Subito il commissario per la variante Prg

Anche le osspisioni critiche con l’amministrazione

Non esiste una politica urbanistica nella maggioranza. Per Vito D’Antona (Sel) occorre produrre uno sforzo straordinario per arrivare alla nomina del commissario ad acta a palazzo S. Domenico. Da oltre due mesi infatti è ormai ufficiale l’incompatibilità di sedici consiglieri su trenta per cui l’approvazione della variante al Prg deve essere affidata ad un commissario che la regione deve nominare. Il caso Prg si è riproposto ancora una volta rispetto all’ennesima richiesta di autorizzazione di ampliamento di una impresa artigianale sottoposta all’attenzione del consiglio comunale.
Diversamente da altri casi il punto è stato rinviato per approfondimenti ma Vito D’Antona coglie elementi contrastanti nella posizione dei tre partii della maggioranza; Pd, Mpa e Una Nuova Prospettiva.

Denuncia Vito D’Antona: « Mpa ha dato pieno sostegno alla approvazione della variante, giustificata dal fatto che qualunque impresa voglia ampliare i propri spazi non deve essere indirizzata a trasferirsi nella zona artigianale, ma avrebbe il diritto di permanere dove si trova, anche se invade, in variante, un terreno non destinato urbanisticamente ad attività artigianale.

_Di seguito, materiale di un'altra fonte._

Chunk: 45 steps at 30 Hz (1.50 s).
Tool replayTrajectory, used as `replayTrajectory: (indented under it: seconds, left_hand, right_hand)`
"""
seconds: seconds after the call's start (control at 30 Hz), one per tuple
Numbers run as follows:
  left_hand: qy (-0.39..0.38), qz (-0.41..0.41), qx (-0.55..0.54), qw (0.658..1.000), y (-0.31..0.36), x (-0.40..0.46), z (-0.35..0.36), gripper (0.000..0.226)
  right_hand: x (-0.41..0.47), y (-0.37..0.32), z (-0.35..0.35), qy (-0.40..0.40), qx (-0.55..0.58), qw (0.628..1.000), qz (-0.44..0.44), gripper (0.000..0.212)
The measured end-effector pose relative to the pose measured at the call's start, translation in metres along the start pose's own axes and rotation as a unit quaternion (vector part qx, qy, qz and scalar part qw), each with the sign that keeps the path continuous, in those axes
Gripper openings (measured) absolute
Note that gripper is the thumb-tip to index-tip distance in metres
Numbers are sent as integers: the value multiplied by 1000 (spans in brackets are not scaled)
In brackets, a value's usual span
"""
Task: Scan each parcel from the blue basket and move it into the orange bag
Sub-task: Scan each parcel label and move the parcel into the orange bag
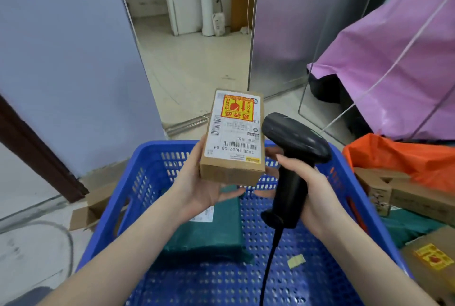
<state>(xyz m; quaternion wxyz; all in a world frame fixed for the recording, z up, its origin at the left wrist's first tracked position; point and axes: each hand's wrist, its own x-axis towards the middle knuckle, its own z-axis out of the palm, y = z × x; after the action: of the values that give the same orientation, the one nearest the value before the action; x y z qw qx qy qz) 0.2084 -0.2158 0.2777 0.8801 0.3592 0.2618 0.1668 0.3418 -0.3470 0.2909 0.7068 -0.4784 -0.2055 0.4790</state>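
The left hand [197,190] cupped the cardboard parcel [234,138] label-up — the right hand [317,197] gripped the scanner [293,158], best aimed squarely at the barcode.

Bare left hand [197,182] raised palm-up, fingers and thumb curled around a held load. Bare right hand [317,197] upright, fingers wrapped round a grip. Both forearms extended forward, converging, hands close together.

"2UZB H062-00 04" is printed upside down beside a barcode on the white shipping label [232,128] of the cardboard parcel [232,138]. Above that label's barcode, a red-and-yellow sticker [236,106] is pasted (characters illegible).
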Motion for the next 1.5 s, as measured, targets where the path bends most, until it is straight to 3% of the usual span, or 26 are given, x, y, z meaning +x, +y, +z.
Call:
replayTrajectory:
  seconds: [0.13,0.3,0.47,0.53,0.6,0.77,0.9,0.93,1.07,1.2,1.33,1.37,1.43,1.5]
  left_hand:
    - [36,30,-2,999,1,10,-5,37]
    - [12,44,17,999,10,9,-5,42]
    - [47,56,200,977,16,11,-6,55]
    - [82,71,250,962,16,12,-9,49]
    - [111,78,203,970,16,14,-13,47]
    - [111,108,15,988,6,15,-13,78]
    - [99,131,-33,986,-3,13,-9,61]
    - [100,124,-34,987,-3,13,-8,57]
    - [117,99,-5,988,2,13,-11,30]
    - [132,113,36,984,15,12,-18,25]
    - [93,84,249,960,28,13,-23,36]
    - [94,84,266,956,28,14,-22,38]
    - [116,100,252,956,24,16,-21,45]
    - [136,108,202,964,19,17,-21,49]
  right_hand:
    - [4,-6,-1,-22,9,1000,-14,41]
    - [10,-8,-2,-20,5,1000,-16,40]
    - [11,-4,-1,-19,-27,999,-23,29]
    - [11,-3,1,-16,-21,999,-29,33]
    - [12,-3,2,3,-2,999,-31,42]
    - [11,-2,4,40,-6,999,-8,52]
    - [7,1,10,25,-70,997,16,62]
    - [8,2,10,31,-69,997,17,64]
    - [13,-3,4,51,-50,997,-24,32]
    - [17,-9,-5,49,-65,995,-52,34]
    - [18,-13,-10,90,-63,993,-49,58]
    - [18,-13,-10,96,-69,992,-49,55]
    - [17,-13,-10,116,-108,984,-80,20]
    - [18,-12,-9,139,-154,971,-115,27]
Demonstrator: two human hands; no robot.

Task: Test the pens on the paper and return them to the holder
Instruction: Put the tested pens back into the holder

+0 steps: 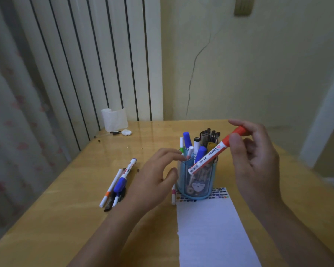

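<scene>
Right hand (253, 160) is up over the holder (196, 182), its grip closed on a red-capped marker (216, 151), thumb and fingertips pinching it near the cap end. The marker slants down to the left, its white tail end hanging in front of the holder's near rim, cap on. Left hand (156, 178) hovers just left of the holder, fingers loosely spread, grip slack and holding nothing; whether the fingertips touch the rim cannot be told.

The blue see-through holder stands mid-worktop, packed: blue-capped markers (187, 138) and a bunch of dark pens (210, 134) poke out the top. Its base sits on the far edge of the white paper (210, 234), right on a band of coloured test strokes (220, 195). The paper runs from there toward the near edge of the worktop (66, 228), blank below the strokes.

Open room on the left side, apart from a loose cluster of pens (118, 184) lying well left of the holder, and one thin pen (174, 195) beside the holder's base. Far left corner holds a white plastic cup (115, 119) near the worktop's back edge.
</scene>
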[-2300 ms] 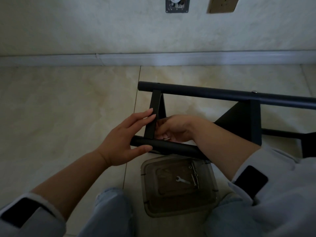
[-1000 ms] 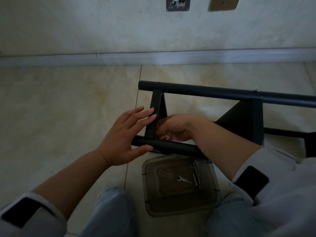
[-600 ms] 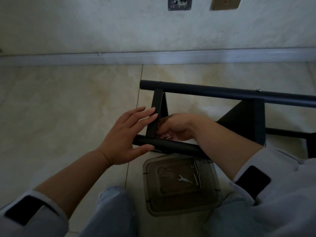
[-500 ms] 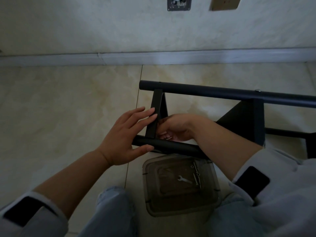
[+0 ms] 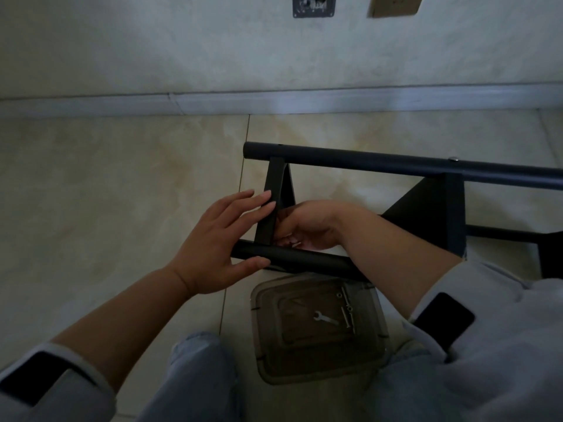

La posizione espressa dal Pd è stata quella in linea di massima favorevole affinché le attività artigianali vengano allocate nelle zone artigianali messe a disposizione dal Comune, come quella esistente a Michelica, ma trattandosi, nel caso in argomento di una piccola struttura poteva essere approvata. Infine, la posizione di Nuova Prospettiva completamente contraria alla variante proposta in Consiglio. Così non si può andare avanti perché è evidente una preoccupante assenza di politica urbanistica e di gestione del territorio condivisa».